Estuary Battery Employs Salinity Difference

Credits: ©2011 Stanford University

In coastal estuaries where fresh water rivers meet saltwater seas, the difference in salinity can represent about a kilowatt of free, renewable energy for every liter of water. Extracting that energy efficiently to create a useful form of energy has been a challenge, but scientists in Standford University's Department of Materials Science and Engineering developed a battery that taps into that electrochemical energy. The team says their "mixing entropy battery" could potentially supply 13 percent of the world's energy needs. The battery itself is based on a simple concept that consists of one positive and one negative electrode. River water and sea water are alternately flushed through the battery; both kinds of water contain charged particles (ions), but seawater contains 60 to 100 times more ions than freshwater. Therefore, when freshwater and its ions are flushed out and replaced with seawater, the battery produces a charge. The team of scientists estimates that a power plant built near an estuary could potentially produce up to 100 megawatts. The process for generating electrical energy can also be reversed to remove salt from sea water to produce drinking water. The water for this method does not have to be extremely clean and could use stormwater runoff, graywater or even sewer water. This particular battery is simple to fabricate, and the team is modifying it for commercial use. To enhance efficiency, the positive electrode of the battery is made from nanorods of manganese dioxide, which increases the surface area available for interaction with the sodium ions by roughly 100 times compared with other materials. The nanorods make it possible for the sodium ions to move in and out of the electrode with ease, speeding up the process and providing the capability to be applied to a variety of salt waters. The team has demonstrated energy extraction efficiencies of up to 74 percent. Considering the flow rate of river water into oceans as the limiting factor, the renewable energy production could potentially reach 2 terrawatts, or approximately 13 percent of the current world energy consumption.

 

Estuary Battery NOAA

Researchers at Stanford University developed a battery that taps into the electrochemical energy of estuaries, where fresh water rivers meet saltwater seas. The battery uses the salinity difference to generate about a kilowatt of free energy for every liter of water. The team says their "mixing entropy battery" could potentially supply 13 percent of the world's energy needs. ©2011 NOAA

The following related article is from FARS News Agency, March 2011

River Water and Salty Ocean Water Used to Generate Electricity
Researchers reported that they have developed a battery that takes advantage of the difference in salinity between freshwater and seawater to produce electricity. 

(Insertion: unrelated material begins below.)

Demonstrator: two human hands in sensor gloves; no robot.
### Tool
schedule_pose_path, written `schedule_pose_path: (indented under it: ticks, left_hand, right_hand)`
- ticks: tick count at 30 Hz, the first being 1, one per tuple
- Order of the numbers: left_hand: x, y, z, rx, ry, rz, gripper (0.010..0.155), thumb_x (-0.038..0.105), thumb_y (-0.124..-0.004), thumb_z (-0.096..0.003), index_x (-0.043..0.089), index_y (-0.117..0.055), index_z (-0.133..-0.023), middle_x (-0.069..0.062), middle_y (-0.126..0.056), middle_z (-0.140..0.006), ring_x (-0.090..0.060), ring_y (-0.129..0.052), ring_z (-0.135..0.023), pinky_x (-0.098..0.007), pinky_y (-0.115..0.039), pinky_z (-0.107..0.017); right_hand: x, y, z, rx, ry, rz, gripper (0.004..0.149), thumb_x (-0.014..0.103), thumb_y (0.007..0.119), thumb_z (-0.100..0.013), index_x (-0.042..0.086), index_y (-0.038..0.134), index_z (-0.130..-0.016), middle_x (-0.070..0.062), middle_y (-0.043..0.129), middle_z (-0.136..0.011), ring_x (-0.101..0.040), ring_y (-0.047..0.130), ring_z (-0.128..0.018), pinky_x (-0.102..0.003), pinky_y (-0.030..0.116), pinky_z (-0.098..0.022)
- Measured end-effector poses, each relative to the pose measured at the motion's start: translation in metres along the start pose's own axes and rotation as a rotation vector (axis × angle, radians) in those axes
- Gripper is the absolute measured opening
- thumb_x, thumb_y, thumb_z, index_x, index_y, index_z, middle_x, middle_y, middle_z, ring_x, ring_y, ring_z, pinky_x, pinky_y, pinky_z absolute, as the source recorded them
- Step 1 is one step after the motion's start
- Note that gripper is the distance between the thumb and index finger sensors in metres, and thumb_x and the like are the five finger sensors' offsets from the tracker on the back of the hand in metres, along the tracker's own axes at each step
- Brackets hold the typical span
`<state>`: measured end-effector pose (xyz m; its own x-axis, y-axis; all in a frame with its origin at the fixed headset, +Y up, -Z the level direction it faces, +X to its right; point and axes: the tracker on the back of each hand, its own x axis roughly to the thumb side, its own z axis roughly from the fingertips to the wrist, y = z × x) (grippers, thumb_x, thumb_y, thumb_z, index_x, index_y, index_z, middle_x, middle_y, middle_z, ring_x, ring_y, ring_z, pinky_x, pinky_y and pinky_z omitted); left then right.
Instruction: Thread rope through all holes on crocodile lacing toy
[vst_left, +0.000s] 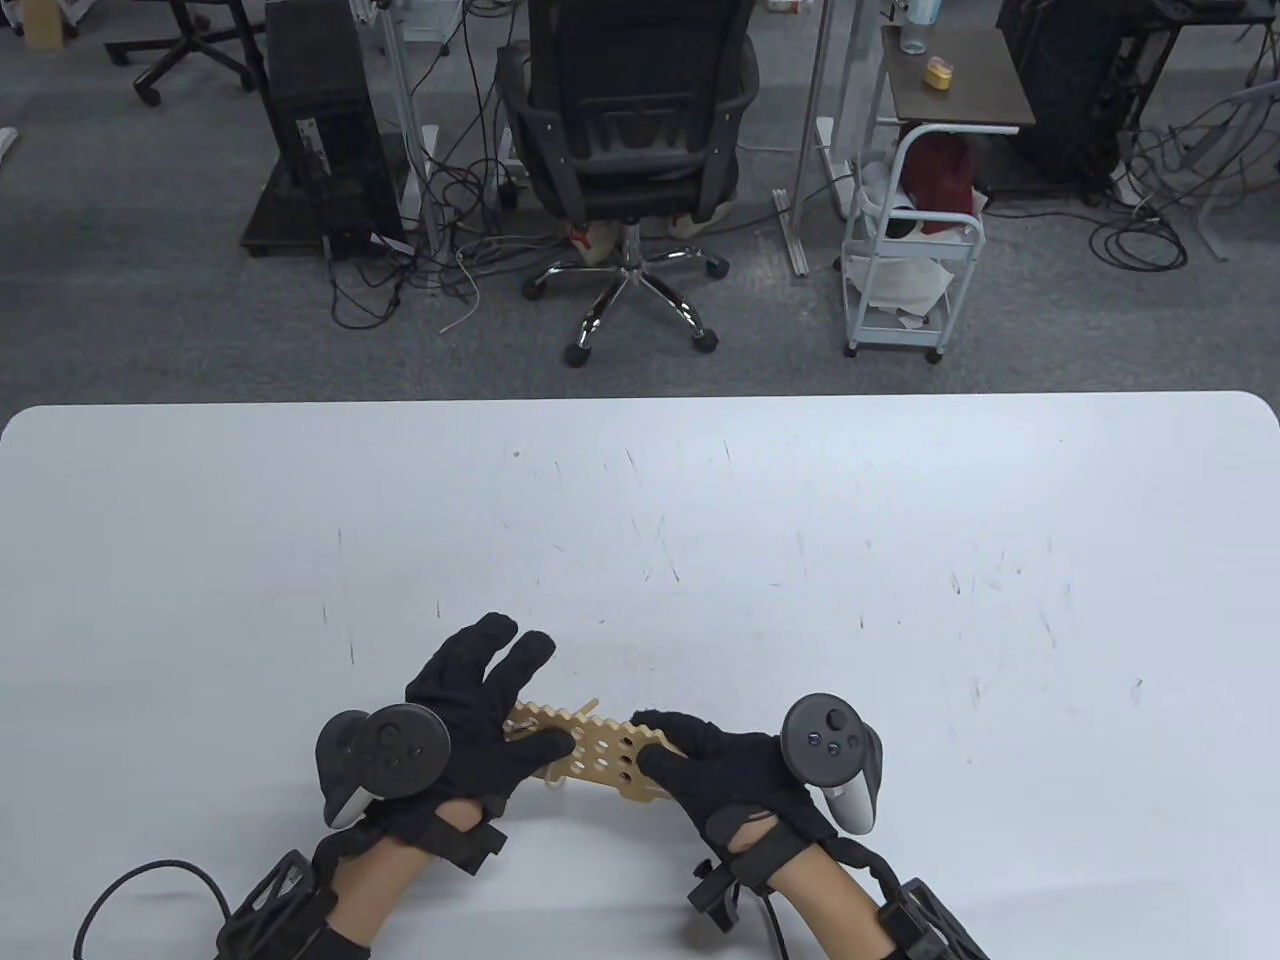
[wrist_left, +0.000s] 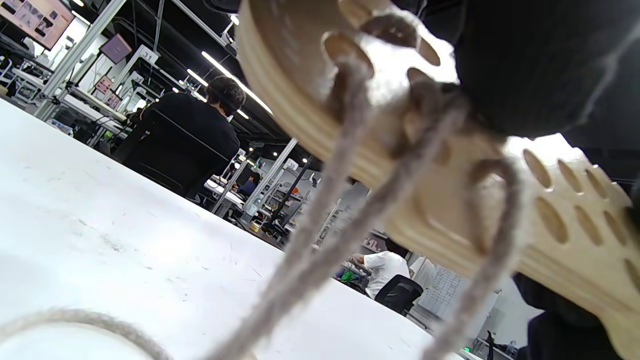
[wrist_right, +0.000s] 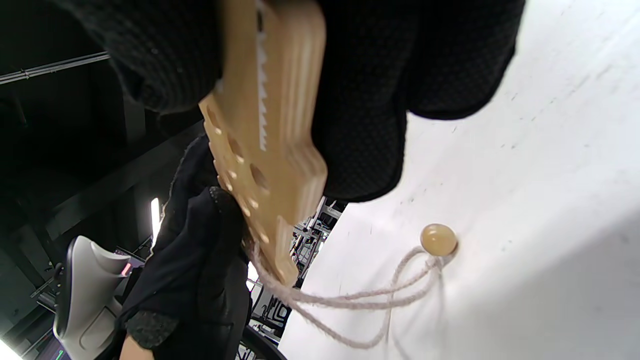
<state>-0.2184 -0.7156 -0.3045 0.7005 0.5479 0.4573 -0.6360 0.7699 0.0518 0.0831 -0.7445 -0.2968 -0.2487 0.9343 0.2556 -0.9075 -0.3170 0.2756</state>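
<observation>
1. Crocodile board (vst_left: 598, 752) hung just above the table (vst_left: 700, 520), lifted clear of it near the edge closest to me, held between my two hands.
2. My left hand (vst_left: 470, 715) took the board's left end, thumb laid across its face and the other fingers spread out straight beyond its far edge.
3. My right hand (vst_left: 725, 775) pinched the board's right end, fingers curled round it, as the right wrist view showed.
4. Rope (wrist_right: 350, 300) already ran through a few holes at the board's left end and drooped beneath it to the table, where its wooden bead (wrist_right: 438, 239) lay (most holes toward the right stood empty, so I judged the work at an early stage).
5. To lace the next hole well, I reckoned I should keep the board level, draw the slack below it taut, and feed the free end (which I could not find) into the nearest empty hole.
</observation>
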Motion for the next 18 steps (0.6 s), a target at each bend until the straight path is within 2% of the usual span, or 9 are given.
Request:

Anywhere freshwater enters the sea, such as river mouths or estuaries, could be potential sites for a power plant using such a battery, said Yi Cui, associate professor of materials science and engineering, who led the research team.

The theoretical limiting factor, he said, is the amount of freshwater available. "We actually have an infinite amount of ocean water; unfortunately we don't have an infinite amount of freshwater," he said.

As an indicator of the battery's potential for producing power, Cui's team calculated that if all the world's rivers were put to use, their batteries could supply about 2 terawatts of electricity annually -- that's roughly 13 percent of the world's current energy consumption.

The battery itself is simple, consisting of two electrodes -- one positive, one negative -- immersed in a liquid containing electrically charged particles, or ions. In water, the ions are sodium and chlorine, the components of ordinary table salt.

Initially, the battery is filled with freshwater and a small electric current is applied to charge it up. The freshwater is then drained and replaced with seawater. Because seawater is salty, containing 60 to 100 times more ions than freshwater, it increases the electrical potential, or voltage, between the two electrodes. That makes it possible to reap far more electricity than the amount used to charge the battery.

"The voltage really depends on the concentration of the sodium and chlorine ions you have," Cui said. "If you charge at low voltage in freshwater, then discharge at high voltage in sea water, that means you gain energy. You get more energy than you put in."

Once the discharge is complete, the seawater is drained and replaced with freshwater and the cycle can begin again. "The key thing here is that you need to exchange the electrolyte, the liquid in the battery," Cui said. He is lead author of a study published in the journal Nano Letters earlier this month.

In their lab experiments, Cui's team used seawater they collected from the Pacific Ocean off the California coast and freshwater from Donner Lake, high in the Sierra Nevada. They achieved 74 percent efficiency in converting the potential energy in the battery to electrical current, but Cui thinks with simple modifications, the battery could be 85 percent efficient.

To enhance efficiency, the positive electrode of the battery is made from nanorods of manganese dioxide. That increases the surface area available for interaction with the sodium ions by roughly 100 times compared with other materials. The nanorods make it possible for the sodium ions to move in and out of the electrode with ease, speeding up the process.

Other researchers have used the salinity contrast between freshwater and seawater to produce electricity, but those processes typically require ions to move through a membrane to generate current. Cui said those membranes tend to be fragile, which is a drawback. Those methods also typically make use of only one type of ion, while his battery uses both the sodium and chlorine ions to generate power.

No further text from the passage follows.